Data excerpts:

★ ★ ★ ★

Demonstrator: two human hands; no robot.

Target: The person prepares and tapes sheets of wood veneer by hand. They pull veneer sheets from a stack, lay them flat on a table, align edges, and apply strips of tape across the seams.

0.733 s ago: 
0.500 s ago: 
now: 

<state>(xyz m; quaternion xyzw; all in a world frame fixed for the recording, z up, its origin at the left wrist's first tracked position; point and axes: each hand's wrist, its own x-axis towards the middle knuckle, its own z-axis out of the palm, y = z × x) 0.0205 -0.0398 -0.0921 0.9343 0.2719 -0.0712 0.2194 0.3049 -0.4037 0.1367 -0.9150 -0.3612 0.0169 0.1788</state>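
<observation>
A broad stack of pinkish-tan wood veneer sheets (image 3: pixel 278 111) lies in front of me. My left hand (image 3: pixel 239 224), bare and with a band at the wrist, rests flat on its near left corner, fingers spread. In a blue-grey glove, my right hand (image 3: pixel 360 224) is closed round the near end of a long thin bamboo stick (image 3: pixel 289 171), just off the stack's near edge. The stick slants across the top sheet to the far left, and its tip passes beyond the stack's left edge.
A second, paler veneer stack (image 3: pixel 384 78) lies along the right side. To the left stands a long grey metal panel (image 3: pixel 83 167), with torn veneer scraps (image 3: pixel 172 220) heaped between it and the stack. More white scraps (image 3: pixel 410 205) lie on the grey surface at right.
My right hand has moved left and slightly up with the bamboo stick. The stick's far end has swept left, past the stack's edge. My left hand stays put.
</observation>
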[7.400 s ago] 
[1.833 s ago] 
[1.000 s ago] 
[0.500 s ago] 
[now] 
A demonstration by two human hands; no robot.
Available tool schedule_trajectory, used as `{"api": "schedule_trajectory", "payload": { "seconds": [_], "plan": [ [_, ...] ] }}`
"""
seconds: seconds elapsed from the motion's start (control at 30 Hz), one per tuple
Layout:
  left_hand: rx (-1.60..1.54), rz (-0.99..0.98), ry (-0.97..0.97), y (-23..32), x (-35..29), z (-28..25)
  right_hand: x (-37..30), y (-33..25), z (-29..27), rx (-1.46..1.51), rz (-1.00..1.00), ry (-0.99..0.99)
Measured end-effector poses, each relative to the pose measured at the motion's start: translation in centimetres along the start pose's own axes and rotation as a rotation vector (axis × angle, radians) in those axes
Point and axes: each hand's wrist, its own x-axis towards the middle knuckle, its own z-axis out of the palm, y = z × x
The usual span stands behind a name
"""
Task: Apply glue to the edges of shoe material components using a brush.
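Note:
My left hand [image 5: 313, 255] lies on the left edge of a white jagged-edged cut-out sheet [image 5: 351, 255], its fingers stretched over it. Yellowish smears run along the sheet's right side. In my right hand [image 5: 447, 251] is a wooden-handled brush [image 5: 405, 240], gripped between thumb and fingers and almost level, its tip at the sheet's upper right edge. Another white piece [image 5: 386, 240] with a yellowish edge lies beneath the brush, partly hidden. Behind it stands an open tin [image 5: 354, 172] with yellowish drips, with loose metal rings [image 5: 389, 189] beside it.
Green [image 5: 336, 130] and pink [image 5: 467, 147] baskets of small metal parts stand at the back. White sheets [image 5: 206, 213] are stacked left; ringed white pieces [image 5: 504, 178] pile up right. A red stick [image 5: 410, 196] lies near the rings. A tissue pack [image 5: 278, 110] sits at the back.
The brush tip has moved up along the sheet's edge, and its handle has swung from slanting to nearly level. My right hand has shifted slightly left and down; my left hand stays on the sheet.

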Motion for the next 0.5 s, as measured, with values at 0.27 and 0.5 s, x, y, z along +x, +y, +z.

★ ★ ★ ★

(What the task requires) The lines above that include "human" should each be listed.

(Exercise output)
Demonstrator: two human hands; no robot.
A demonstration by two human hands; no robot.

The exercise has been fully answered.